The national prison law embraces these ideas to an extent, as demonstrated by its array of provisions relating to punishments other than prison.78 Still, the use of alternative sanctions remains relatively rare in practice; certainly, such sanctions have not yet had much of an impact in reducing prison overcrowding. According to the 1995 prison census, only some 2,098 offenders were serving alternative penalties, the majority (64 percent) of them having been assigned community service.79 In the state of São Paulo, as of January 1998, only 410 persons were serving such sentences.80
Several factors combine to limit reliance on such sanctions. To begin with, they can only be used with prisoners sentenced to less than one year of incarceration, and thus are not available with regard to a wide variety of crimes. In addition, few localities have set up the organizational structures needed to implement sanctions such as community service, lacking supervisory bodies to ensure that such penalties are indeed carried out. Judges, too, are said to be generally resistent to the idea of allowing offenders to serve non-custodial terms; they tend to regard such sanctions as overly lenient.81
Two states are said to be national leaders in the use of alternative sanctions: Mato Grosso do Sul and Rio Grande do Sul.82 Because of the paucity of reliable statistics, it is not known how frequently such sanctions are employed there.
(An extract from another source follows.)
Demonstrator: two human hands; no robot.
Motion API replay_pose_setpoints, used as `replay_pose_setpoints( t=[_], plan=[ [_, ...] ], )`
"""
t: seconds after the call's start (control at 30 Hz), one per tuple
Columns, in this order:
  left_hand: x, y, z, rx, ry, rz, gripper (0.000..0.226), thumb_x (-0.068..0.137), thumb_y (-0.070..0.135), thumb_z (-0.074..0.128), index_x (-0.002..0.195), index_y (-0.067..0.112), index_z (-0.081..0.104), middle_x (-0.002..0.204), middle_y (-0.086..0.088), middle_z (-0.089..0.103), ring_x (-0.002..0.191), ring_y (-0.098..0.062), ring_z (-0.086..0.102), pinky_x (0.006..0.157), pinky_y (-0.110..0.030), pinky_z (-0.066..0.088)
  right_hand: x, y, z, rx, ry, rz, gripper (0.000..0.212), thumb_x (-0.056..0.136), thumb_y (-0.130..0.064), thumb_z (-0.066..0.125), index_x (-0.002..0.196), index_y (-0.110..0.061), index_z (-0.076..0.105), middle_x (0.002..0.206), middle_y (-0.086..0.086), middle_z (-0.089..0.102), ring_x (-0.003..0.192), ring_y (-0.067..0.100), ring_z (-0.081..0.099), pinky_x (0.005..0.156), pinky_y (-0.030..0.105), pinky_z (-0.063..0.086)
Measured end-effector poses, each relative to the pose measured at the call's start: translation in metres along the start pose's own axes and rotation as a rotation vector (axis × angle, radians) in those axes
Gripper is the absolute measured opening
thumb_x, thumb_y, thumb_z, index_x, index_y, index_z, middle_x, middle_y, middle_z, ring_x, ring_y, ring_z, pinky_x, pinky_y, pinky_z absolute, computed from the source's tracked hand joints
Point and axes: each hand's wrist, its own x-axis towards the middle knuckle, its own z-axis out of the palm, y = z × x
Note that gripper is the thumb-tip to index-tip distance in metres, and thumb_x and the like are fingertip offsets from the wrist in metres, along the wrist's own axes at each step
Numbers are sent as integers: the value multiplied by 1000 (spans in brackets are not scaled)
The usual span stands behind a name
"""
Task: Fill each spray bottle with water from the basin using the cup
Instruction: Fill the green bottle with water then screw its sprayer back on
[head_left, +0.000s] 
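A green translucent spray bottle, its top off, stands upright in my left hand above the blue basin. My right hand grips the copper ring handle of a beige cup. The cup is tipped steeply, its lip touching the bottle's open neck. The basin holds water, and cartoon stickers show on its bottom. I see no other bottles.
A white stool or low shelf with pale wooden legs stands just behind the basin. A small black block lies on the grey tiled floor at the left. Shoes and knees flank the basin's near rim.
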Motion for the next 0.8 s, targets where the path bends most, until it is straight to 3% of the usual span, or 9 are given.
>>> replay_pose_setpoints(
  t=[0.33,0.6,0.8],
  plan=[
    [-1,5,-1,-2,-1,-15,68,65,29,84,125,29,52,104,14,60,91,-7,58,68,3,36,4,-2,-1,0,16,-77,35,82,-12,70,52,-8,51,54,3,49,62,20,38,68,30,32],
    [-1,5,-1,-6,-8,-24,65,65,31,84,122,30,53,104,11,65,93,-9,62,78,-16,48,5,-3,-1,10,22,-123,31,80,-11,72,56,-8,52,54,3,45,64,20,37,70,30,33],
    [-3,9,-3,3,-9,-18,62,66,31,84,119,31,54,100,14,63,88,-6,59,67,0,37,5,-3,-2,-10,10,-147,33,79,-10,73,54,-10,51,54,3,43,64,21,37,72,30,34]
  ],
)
In São Paulo, as well, the government recently established a community service program to serve as a structure for the greater use of alternatives to imprisonment.
The unending series of violent incidents in the prisons in 1997, with their extensive media coverage, helped pave the way for greater acceptance of alternatives to incarceration. At present, a law is pending in the National Assembly to allow judges to substitute alternative sanctions for prison sentences of up to four years, rather than one.83 Minister of Justice Iris Rezende reportedly claimed that the proposed measure could result in the release of some 30,000 inmates.84 Supporters of such efforts are optimistic that the use of alternative sanctions will continue to grow.
Sentence reduction and early release programs offer additional options to reduce overcrowding. Under the terms of the national prison law, prisoners may reduce their sentences by one day for every three days that they work (with each working day being between six and eight hours long).85 Prison authorities are supposed to maintain a log that records which prisoners are working, a copy of which should be submitted to the appropriate judge of penal execution on a monthly basis. Unfortunately, because work opportunities are scant in many prisons-and hardly exist at all in police lockups and jails-inmates are often unable to take advantage of any of the benefits of this provision.
A federal commission reviewing the national prison law recently proposed to broaden the terms of the sentence reduction rules to cover prisoners who studywhile they are incarcerated.86 The revised rules would permit reductions for everything from basic literacy courses to higher education. It is thought that extending the law in this way will encourage inmates to study and improve themselves, while shortening the prison terms of those prisoners who are least likely to reoffend.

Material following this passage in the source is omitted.